• _WORK TO BE COMPLETED_
Line by line, repeat all the material exactly as it appears.

════════

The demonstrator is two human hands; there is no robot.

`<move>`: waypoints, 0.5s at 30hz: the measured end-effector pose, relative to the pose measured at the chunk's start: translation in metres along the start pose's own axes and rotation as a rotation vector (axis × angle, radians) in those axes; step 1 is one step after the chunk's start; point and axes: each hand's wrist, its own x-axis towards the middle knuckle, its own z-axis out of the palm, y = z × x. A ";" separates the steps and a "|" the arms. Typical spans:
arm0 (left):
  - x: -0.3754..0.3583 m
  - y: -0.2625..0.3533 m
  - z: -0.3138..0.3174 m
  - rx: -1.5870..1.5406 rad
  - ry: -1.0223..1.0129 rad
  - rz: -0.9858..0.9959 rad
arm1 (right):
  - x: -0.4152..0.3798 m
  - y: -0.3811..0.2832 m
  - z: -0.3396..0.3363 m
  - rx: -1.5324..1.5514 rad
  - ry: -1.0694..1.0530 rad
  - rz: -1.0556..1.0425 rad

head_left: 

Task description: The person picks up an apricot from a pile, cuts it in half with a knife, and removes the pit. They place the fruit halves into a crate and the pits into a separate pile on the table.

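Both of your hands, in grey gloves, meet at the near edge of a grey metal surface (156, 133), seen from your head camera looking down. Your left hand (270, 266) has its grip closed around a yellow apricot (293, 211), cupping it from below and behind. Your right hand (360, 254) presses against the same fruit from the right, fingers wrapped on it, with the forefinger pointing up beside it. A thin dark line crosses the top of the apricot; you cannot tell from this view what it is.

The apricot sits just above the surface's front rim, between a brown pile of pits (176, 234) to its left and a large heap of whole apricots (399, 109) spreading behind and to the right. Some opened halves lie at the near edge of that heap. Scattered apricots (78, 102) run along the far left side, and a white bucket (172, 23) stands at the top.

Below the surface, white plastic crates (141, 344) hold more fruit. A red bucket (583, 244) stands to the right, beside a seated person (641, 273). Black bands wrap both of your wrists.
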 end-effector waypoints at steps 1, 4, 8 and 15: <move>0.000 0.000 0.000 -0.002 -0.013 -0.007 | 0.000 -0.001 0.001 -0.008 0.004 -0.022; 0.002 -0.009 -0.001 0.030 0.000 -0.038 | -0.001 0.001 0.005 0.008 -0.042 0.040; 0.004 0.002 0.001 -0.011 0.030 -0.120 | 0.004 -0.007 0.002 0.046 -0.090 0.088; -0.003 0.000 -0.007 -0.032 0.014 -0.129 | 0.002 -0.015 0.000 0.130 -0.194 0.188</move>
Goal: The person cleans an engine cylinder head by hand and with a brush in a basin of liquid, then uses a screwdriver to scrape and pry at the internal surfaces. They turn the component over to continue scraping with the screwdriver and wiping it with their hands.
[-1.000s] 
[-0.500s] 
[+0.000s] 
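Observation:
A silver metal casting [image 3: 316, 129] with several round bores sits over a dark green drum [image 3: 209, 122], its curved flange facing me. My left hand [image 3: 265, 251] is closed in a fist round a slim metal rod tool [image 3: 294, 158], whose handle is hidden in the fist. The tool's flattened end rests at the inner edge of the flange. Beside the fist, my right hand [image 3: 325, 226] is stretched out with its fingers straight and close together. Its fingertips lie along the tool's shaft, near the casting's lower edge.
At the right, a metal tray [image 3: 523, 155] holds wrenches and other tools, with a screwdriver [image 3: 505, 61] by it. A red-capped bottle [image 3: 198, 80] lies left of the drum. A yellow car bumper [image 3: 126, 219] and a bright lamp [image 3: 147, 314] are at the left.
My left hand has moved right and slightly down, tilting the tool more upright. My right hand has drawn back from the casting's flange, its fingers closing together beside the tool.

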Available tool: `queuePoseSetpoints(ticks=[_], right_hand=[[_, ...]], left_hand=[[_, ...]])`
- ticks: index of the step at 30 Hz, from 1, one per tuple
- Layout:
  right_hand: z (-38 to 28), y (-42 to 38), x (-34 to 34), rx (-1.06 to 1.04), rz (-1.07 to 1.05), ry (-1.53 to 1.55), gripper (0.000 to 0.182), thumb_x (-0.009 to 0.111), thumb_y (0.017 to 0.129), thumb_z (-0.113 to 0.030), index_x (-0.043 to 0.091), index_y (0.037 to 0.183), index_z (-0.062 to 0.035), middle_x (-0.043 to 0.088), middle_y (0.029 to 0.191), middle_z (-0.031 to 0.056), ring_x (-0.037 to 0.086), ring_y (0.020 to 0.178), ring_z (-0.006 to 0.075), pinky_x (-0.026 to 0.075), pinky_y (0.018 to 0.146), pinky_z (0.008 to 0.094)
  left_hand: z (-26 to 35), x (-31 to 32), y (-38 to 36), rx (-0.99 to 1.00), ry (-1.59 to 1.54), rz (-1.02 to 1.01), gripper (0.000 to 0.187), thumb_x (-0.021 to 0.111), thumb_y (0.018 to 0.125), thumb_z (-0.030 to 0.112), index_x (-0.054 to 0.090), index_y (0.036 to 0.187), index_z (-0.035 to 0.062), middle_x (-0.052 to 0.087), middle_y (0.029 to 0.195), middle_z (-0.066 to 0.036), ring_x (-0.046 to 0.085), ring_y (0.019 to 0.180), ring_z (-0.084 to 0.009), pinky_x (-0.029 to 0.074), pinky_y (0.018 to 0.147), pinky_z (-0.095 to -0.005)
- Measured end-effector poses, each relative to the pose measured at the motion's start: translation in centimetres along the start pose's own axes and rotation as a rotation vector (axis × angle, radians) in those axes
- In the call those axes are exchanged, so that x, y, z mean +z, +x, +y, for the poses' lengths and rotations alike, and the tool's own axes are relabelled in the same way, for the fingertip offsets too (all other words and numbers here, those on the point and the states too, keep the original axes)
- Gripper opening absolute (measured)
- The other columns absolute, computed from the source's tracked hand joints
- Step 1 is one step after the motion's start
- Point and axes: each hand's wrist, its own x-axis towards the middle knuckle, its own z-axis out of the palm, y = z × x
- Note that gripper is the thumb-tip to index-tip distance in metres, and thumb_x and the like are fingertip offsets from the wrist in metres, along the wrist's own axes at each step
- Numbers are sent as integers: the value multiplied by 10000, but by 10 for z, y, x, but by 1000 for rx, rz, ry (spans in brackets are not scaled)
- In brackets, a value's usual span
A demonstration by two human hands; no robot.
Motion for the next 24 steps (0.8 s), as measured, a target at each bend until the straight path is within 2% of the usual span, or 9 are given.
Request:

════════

• _EXERCISE RESPONSE_
The demonstrator is two human hands; there is no robot.

`<move>`: waypoints, 0.5s at 30hz: the measured end-effector pose, relative to the pose measured at the chunk's start: translation in metres along the start pose's own axes and rotation as a rotation vector (axis × angle, radians) in those axes; step 1 is one step after the chunk's start; point and axes: each hand's wrist, its own x-axis towards the middle knuckle, its own z-axis out of the palm, y = z × x. A ";" separates the steps and a "|" the arms. Typical spans:
arm0 (left):
  - x: -0.3754..0.3583 m
  - y: -0.2625..0.3533 m
  - z: -0.3138..0.3174 m
  - rx: -1.5870..1.5406 rad
  - ry: -1.0223..1.0129 rad
  - rz: -0.9858..0.9959 rad
arm1 (right):
  - x: -0.4152..0.3798 m
  - y: -0.3811..0.2832 m
  - z: -0.3396..0.3363 m
  - rx: -1.5324..1.5514 rad
  - ry: -1.0694..1.0530 rad
  - rz: -1.0556..1.0425 rad

head_left: 

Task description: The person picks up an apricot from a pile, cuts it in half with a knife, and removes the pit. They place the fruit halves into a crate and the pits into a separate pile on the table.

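Both of your hands, in grey gloves, meet at the near edge of a grey metal surface (156, 133), seen from your head camera looking down. Your left hand (270, 266) has its grip closed around a yellow apricot (293, 211), cupping it from below and behind. Your right hand (360, 254) presses against the same fruit from the right, fingers wrapped on it, with the forefinger pointing up beside it. A thin dark line crosses the top of the apricot; you cannot tell from this view what it is.

The apricot sits just above the surface's front rim, between a brown pile of pits (176, 234) to its left and a large heap of whole apricots (399, 109) spreading behind and to the right. Some opened halves lie at the near edge of that heap. Scattered apricots (78, 102) run along the far left side, and a white bucket (172, 23) stands at the top.

Below the surface, white plastic crates (141, 344) hold more fruit. A red bucket (583, 244) stands to the right, beside a seated person (641, 273). Black bands wrap both of your wrists.
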 end-effector waypoints at steps 1, 4, 8 and 15: <move>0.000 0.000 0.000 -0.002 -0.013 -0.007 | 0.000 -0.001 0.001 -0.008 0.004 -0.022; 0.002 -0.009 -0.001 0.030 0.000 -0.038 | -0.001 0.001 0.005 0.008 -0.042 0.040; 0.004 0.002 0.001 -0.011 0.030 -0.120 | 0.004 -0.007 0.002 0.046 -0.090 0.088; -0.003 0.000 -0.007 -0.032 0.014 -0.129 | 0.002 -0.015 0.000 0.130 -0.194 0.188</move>
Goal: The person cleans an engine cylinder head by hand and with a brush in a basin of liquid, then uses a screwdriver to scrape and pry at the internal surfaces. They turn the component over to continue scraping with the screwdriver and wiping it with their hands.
[-1.000s] 
[-0.500s] 
[+0.000s] 
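Observation:
A silver metal casting [image 3: 316, 129] with several round bores sits over a dark green drum [image 3: 209, 122], its curved flange facing me. My left hand [image 3: 265, 251] is closed in a fist round a slim metal rod tool [image 3: 294, 158], whose handle is hidden in the fist. The tool's flattened end rests at the inner edge of the flange. Beside the fist, my right hand [image 3: 325, 226] is stretched out with its fingers straight and close together. Its fingertips lie along the tool's shaft, near the casting's lower edge.
At the right, a metal tray [image 3: 523, 155] holds wrenches and other tools, with a screwdriver [image 3: 505, 61] by it. A red-capped bottle [image 3: 198, 80] lies left of the drum. A yellow car bumper [image 3: 126, 219] and a bright lamp [image 3: 147, 314] are at the left.
My left hand has moved right and slightly down, tilting the tool more upright. My right hand has drawn back from the casting's flange, its fingers closing together beside the tool.
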
Available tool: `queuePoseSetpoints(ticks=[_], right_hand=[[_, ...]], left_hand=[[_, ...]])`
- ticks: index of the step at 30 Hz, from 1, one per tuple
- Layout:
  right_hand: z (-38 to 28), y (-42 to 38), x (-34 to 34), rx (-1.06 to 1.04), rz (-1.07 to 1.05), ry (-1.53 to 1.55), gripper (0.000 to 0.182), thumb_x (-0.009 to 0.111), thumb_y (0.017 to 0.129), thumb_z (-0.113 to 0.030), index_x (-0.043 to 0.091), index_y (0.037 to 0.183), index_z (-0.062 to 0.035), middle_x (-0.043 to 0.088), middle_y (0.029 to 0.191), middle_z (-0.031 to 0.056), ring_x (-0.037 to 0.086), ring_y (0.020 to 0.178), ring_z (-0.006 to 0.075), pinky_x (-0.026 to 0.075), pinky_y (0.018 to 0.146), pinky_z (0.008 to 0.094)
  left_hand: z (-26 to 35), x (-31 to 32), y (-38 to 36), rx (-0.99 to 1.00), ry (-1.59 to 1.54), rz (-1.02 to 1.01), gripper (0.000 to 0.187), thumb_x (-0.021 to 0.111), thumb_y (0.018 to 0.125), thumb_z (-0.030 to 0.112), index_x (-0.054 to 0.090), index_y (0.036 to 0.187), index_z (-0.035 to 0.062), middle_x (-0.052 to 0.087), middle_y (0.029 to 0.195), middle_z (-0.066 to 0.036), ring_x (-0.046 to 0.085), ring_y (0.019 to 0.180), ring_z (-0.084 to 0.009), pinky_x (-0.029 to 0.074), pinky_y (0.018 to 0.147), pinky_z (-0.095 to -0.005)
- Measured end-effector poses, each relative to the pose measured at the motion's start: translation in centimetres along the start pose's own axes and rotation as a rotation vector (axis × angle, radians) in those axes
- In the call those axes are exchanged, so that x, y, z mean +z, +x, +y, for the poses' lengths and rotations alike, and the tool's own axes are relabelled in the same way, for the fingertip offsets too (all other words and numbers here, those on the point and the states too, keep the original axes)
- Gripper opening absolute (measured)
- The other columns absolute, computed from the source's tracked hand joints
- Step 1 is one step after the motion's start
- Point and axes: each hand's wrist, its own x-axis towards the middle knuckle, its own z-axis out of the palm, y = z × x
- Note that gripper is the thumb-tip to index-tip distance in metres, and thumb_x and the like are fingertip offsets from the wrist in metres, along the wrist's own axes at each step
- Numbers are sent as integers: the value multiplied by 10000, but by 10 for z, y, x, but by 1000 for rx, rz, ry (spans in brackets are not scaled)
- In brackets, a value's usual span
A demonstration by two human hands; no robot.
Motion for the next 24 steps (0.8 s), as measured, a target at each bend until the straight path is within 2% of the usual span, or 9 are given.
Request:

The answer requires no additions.